Miami’s goal in 2018 remains what it was when the Heat fell to 11-30 in early January: win. As Erik Spoelstra discussed in this recent feature with Yahoo! Sports’ Chris Mannix, “There are a lot of ways to get to the top.” As I’ve written about before, many Heat fans wonder why Pat Riley signed away big money in role players like Kelly Olynyk, Dion Waiters and James Johnson instead of tanking in search of a franchise player. But the Heat see value in building a winning culture, and hoping that brings some disgruntled stars to South Beach via trade.
That means that Spoelstra will look for Josh Richardson to build on his impressive month of December in the new year. Richardson averaged 17.4 points on 55 percent overall shooting and 47 percent shooting from downtown last month. He transformed from the inconsistent player who could disappear from games to a reliable scoring threat and defensive stopper. Richardson’s holding opposing players to 39.1 percent shooting this season. He may not be LeBron James, but Miami finding their small forward of the future in Richardson, a 2015 second-round pick (and not Winslow, the 2015 lottery pick) would be a step forward.
It also means that Spoelstra should find a way to keep Bam Adebayo in the rotation after James Johnson returns from injury. Adebayo shined in Hassan Whiteside’s 13-game absence, showing his versatility defending perimeter players, passing to keep Miami’s offense humming and finishing around the rim. He’s a player Miami can build around, and the Heat should continue to find minutes for him.

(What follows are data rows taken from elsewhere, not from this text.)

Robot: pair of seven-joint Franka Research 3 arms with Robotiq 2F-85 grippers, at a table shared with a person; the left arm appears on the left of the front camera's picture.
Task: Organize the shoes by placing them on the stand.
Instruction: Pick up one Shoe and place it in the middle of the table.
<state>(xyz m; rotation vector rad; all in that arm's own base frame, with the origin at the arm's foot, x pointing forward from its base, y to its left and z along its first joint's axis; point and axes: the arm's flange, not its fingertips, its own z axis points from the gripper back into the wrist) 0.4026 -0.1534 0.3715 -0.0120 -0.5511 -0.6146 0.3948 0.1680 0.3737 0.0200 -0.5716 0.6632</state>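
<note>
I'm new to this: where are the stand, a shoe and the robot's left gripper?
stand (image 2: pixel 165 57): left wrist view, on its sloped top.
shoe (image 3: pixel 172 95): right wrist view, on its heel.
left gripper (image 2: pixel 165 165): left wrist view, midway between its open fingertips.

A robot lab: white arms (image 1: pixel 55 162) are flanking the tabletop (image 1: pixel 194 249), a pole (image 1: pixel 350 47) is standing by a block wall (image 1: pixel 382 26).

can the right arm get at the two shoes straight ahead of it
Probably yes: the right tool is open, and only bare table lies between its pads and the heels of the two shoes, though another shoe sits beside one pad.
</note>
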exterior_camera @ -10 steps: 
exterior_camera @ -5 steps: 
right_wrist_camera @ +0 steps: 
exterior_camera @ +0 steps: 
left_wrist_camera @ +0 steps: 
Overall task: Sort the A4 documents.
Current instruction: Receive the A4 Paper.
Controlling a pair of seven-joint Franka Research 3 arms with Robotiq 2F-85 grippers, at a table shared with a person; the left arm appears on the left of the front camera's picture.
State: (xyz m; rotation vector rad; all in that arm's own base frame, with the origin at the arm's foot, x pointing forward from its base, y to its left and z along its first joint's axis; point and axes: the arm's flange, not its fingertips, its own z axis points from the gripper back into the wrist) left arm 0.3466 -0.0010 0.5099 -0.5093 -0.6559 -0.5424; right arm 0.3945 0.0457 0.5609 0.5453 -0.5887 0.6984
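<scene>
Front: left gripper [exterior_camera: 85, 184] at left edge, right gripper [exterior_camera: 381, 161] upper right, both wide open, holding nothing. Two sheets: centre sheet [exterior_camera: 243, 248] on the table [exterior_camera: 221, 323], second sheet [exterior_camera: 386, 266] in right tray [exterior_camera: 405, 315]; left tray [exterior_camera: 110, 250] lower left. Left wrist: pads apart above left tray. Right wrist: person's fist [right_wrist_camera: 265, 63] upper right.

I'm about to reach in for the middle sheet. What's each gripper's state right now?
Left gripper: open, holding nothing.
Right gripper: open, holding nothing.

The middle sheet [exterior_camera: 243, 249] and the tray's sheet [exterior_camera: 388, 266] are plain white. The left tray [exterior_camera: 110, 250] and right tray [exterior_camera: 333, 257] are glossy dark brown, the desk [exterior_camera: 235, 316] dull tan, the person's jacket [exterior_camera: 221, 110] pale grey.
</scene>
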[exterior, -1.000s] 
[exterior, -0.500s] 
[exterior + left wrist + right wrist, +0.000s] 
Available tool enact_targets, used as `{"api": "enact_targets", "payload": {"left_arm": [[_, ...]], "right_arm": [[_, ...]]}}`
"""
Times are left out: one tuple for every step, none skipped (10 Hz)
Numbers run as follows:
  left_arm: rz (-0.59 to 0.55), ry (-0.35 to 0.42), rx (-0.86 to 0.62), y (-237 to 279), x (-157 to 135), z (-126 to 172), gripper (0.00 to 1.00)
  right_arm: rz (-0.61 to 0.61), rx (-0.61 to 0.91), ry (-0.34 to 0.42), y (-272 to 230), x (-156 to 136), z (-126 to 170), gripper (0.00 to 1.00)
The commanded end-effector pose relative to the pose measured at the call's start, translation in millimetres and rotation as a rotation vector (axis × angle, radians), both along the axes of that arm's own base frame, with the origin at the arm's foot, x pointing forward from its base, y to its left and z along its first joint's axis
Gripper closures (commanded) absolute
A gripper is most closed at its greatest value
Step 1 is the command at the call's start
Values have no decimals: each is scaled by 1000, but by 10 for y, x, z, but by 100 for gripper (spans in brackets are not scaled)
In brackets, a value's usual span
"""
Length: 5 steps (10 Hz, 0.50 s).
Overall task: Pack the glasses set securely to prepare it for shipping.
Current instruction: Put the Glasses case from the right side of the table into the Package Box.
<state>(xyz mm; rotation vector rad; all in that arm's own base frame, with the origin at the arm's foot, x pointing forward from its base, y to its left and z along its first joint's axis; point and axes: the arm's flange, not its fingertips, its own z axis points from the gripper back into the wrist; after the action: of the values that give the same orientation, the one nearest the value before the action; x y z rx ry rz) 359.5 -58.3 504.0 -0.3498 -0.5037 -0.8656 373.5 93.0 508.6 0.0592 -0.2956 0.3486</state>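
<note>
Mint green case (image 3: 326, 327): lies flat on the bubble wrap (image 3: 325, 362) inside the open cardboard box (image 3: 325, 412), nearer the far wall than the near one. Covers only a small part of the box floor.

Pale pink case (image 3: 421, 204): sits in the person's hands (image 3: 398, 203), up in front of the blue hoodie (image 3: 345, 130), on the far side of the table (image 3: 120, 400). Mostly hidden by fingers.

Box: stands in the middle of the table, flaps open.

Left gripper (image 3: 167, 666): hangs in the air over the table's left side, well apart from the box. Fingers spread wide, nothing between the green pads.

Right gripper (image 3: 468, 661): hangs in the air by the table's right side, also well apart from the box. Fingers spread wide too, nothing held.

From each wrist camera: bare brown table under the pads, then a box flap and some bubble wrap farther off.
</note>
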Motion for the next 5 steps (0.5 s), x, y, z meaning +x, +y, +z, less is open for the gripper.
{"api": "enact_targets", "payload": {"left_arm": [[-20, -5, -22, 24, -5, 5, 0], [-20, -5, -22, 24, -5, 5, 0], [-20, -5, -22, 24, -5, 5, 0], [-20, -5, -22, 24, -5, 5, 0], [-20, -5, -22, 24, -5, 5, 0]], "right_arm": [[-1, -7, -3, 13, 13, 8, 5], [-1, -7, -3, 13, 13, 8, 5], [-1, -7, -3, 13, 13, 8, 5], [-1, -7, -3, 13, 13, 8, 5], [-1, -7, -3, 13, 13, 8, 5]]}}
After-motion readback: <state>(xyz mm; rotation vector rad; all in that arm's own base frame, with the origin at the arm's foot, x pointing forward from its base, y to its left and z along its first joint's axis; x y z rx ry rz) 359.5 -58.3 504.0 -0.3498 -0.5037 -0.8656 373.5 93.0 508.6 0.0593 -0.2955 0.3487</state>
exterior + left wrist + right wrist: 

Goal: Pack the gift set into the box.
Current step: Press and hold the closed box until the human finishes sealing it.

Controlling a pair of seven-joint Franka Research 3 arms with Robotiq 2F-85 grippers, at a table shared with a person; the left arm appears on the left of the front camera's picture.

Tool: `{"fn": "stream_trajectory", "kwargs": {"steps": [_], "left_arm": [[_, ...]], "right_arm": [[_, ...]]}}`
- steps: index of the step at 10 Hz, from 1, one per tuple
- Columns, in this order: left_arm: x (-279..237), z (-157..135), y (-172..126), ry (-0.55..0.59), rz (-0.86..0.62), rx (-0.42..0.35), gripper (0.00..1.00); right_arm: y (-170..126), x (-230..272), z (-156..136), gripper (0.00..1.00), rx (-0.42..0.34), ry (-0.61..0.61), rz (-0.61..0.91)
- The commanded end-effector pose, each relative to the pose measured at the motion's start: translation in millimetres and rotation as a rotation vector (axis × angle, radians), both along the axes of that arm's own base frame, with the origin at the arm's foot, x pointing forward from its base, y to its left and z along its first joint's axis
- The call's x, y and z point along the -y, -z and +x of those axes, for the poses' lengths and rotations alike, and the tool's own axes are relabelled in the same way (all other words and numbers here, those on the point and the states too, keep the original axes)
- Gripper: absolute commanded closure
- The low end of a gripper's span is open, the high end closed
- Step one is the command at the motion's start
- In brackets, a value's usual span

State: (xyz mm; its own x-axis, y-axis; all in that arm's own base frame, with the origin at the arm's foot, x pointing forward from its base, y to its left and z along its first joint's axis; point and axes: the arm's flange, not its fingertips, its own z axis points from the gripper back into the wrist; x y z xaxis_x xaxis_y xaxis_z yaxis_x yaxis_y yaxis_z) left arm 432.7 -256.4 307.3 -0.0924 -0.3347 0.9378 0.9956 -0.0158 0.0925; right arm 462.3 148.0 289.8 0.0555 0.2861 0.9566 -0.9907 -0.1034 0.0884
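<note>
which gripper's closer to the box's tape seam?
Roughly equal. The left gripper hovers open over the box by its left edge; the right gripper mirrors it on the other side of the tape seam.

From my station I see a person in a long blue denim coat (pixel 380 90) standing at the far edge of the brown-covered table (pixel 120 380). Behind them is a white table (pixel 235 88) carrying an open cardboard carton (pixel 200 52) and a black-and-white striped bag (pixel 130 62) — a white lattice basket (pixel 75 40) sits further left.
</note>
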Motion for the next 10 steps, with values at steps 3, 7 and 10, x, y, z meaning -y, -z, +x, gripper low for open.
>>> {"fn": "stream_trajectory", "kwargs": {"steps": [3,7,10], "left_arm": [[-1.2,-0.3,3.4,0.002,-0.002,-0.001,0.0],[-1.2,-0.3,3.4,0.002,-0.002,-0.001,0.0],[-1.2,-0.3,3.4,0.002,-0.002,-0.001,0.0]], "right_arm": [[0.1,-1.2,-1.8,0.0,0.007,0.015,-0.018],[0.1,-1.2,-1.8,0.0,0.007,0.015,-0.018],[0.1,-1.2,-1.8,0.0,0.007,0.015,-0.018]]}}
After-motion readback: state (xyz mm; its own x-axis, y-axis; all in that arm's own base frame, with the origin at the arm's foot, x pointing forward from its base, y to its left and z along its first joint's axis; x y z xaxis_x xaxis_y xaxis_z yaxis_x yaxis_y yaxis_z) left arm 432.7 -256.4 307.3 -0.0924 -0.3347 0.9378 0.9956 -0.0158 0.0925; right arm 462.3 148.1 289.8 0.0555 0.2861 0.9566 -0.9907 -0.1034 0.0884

Miami has played better recently — going 8-4 since Dec. 9 — but still had arguably their worst loss of the season Dec. 29 against the Brooklyn Nets. The Heat will need to avoid those losses against sub-par teams, especially at home. The Heat enter 2018 with a losing record at home and a winning one on the road. Continued development and better consistency will make 2018 an even better year for Miami than 2017.